Other important considerations before a PVE include co-morbidities such as diabetes, procedure type and the extent of planned resection. Insulin resistance has been associated with slower rates of regeneration and higher likelihood of inadequate FLR growth after PVE. [2] Additionally, if the resection requires more extensive surgery such as a resections of the pancreas or small bowel, a greater FLR/TELV ratio may be needed for safe recovery. [2]

Outcomes

Preoperative PVE is a very well tolerated procedure with extremely low mortality rates (0.1 percent) and technical failure rates (0.4 percent). [3] Complication rates from the procedure are low as well (2 – 3 percent) and include portal vein thrombosis, liver infarction, necrosis, infection, pneumothorax, and other risks as listed above. [3] Success of PVE is determined by degree of regenerative response, which again depends on factors such as baseline liver condition, technical approach and pre-existing co-morbidities. 5-year survival in patients with originally unresectable tumors as a result of inadequate future liver remnant and received PVE with subsequent resection was found in one study to be 29%. [4]

Originally, there was concern that PVE could promote tumor growth and increase recurrence rates, however a systematic review has found that there was no significant difference observed in postoperative hepatic recurrence or 3 and 5 year overall survival rates. [5] This suggests that PVE does not have any significant adverse effects on the risk of oncogenesis. Overall, PVE is an important technique that can allow for patients with inadequate predicted FLR/TELV ratios an opportunity for resection and potential cure of their liver conditions.

Contraindications

Portal hypertension is an absolute contraindication, as these patients are not surgical candidates and are at higher risk of significant complications from PVE. Additionally, complete lobar portal vein occlusion of either lobe would preclude expected increases in FLR from PVE due to already existing diversion of portal flow. Patients with extrahepatic metastatic disease are also not candidates for resection, and therefore PVE is contraindicated. In the past patients with bi-lobar disease were not considered for PVE, however now there may be a role of PVE in combination with a two-stage hepatectomy. [2] [6] Additionally, patients who have an inadequate predicted FLR post PVE should not be considered. Other contraindications include any conditions that make a patient unfit for surgery or intervention (poor cardiopulmonary status, sepsis, kidney failure, etc.).

Risks and Benefits

PVE has been shown to have the following risks: [1]

  1. Portal vein thrombosis, liver infarction, necrosis and portal hypertension.
  2. Risks related to any percutaneous transhepatic procedures such as bleeding and infection.
  3. Accelerated tumor growth due to compensatory hepatic arterial flow and in cases when all of the tumor-bearing areas are not properly embolized.

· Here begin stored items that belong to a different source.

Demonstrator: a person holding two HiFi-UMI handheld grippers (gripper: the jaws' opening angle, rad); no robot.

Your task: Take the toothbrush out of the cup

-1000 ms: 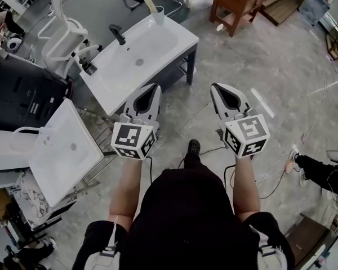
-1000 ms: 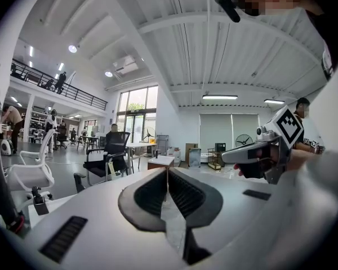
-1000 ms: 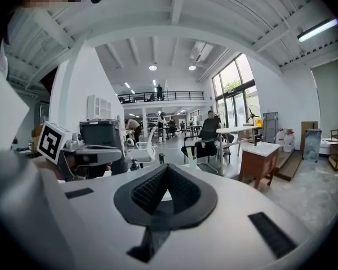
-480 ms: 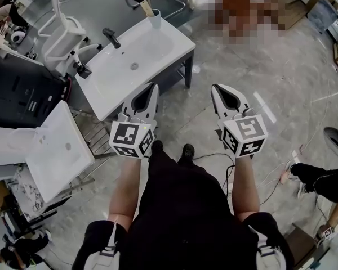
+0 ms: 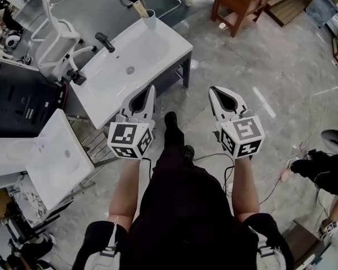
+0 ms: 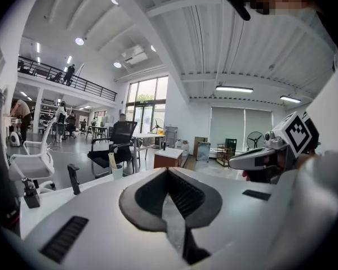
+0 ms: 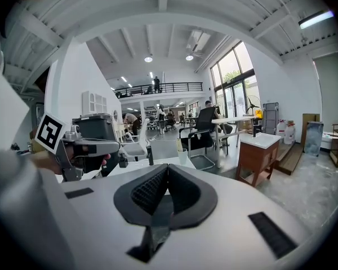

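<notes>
Jaws on both grippers are clenched with nothing between them. The left gripper [image 5: 151,89] and right gripper [image 5: 213,90] are held side by side over the floor, on the near side of the sink [image 5: 136,61]. The cup [image 5: 150,20] stands at the sink's far corner, well apart from both grippers, and the toothbrush [image 5: 138,8] leans out of it.

The sink lies between the person and the cup, so a reach across it could catch its rim. A low reach on the left could also clip the faucet [image 5: 104,40]. The cup sits close to the edge and looks light. If a gripper arrives with its jaws not yet released, a nudge could tip the cup or push it off the corner. The toothbrush is the finest risk. Its stem is thin and tilted, so an off-centre pinch may let it slip. Pulling it sideways would drag it against the rim and could topple the cup unless the other gripper steadies it.
</notes>
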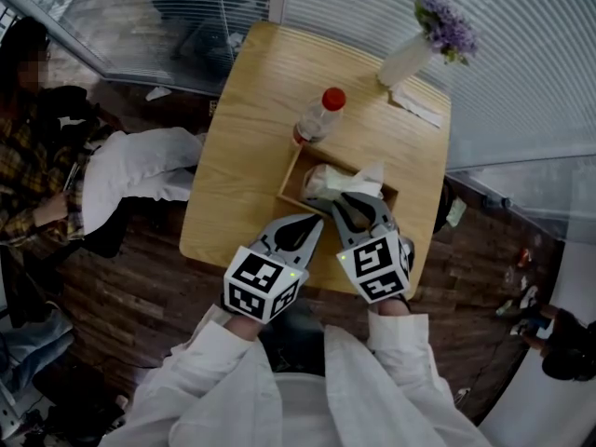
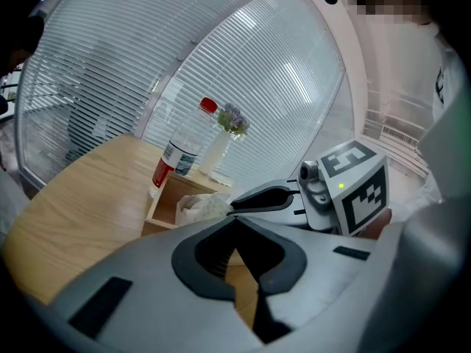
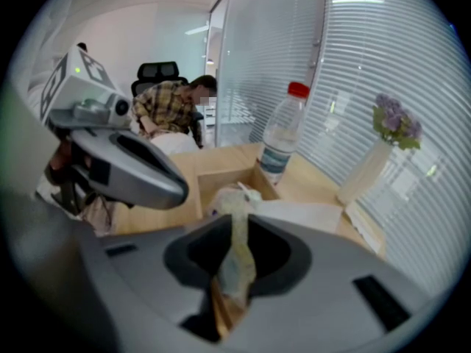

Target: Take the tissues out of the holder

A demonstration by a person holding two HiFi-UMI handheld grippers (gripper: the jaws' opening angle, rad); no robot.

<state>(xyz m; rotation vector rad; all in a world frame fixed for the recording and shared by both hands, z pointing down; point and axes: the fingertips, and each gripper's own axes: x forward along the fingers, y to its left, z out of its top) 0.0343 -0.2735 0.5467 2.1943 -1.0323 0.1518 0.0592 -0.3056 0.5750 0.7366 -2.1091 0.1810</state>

PVE has been shown to have the following benefits:

  1. Decrease post-resection morbidity by decreasing number of complication and length of hospital stay.
  2. Patients initially with unresectable tumors due to inadequate FLR/TELV are able to have resections.
  3. Decrease post-resection mortality by increasing the volume of functional liver parenchyma.
  4. Poor regenerative response to PVE predicts poor compensatory regeneration following liver resection and can help identify patients unsuitable for resection.

Mechanism

Portal vein embolization is a preoperative procedure performed in interventional radiology to initiate hypertrophy of the anticipated future liver remnant a couple weeks prior to a major liver resection procedure. Future liver remnant (FLR) is defined as the predicted volume of functional liver after resection. There are specific FLR thresholds depending on the status of the liver (otherwise normal, chronic hepatitis, cirrhosis, etc.) that are required for safe liver resection. When the predicted FLR is below threshold, portal vein embolization may increase the FLR and bring it to threshold. [1] The majority of preoperative PVEs usually target the right portal vein in preparation of a major right-sided resection. Though rare, the left portal vein may be embolized prior to a left-sided resection.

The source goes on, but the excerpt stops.